§ **WHAT THE TASK ASKS**
Please reproduce exactly the lines that begin the listing below, up to and including the line where "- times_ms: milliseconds" occurs.

§ **GIVEN INFORMATION**
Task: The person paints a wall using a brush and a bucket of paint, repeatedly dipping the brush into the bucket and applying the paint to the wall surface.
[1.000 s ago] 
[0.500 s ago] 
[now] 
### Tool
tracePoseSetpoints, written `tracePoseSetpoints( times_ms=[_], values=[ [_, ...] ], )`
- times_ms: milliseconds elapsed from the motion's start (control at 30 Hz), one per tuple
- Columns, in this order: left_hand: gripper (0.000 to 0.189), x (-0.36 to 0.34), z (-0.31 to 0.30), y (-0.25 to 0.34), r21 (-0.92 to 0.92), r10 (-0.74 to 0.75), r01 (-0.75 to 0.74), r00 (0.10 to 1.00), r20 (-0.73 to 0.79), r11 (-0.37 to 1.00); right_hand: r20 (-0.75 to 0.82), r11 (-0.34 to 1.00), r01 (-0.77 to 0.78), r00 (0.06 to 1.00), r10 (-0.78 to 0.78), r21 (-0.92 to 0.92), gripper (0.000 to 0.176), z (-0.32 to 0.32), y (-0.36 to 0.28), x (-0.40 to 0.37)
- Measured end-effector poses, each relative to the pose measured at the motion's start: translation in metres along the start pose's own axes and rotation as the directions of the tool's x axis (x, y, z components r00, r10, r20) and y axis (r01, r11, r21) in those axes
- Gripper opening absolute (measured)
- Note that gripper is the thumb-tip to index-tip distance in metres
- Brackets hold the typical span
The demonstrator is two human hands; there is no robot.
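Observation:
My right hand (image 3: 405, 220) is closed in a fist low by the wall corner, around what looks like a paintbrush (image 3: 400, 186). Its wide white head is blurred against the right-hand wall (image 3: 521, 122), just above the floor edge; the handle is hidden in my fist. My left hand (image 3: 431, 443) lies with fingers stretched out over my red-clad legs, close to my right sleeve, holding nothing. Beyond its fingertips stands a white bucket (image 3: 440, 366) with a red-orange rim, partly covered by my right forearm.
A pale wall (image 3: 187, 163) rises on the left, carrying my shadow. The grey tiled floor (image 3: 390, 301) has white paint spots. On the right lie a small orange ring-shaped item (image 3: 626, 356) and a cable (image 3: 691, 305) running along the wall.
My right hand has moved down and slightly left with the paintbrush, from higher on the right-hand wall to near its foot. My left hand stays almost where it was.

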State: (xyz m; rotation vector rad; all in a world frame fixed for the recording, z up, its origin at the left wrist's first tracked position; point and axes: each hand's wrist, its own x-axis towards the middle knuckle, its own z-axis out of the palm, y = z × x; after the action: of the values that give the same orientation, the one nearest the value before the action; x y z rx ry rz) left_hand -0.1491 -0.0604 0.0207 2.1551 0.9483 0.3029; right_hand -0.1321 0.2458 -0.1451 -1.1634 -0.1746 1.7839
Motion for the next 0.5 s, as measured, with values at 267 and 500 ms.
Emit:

§ **REPLY**
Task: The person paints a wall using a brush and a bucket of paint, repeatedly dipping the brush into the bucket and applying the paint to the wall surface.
[1.000 s ago] 
[0.500 s ago] 
[now] 
### Tool
tracePoseSetpoints, written `tracePoseSetpoints( times_ms=[_], values=[ [_, ...] ], )`
- times_ms: milliseconds elapsed from the motion's start (control at 30 Hz), one per tuple

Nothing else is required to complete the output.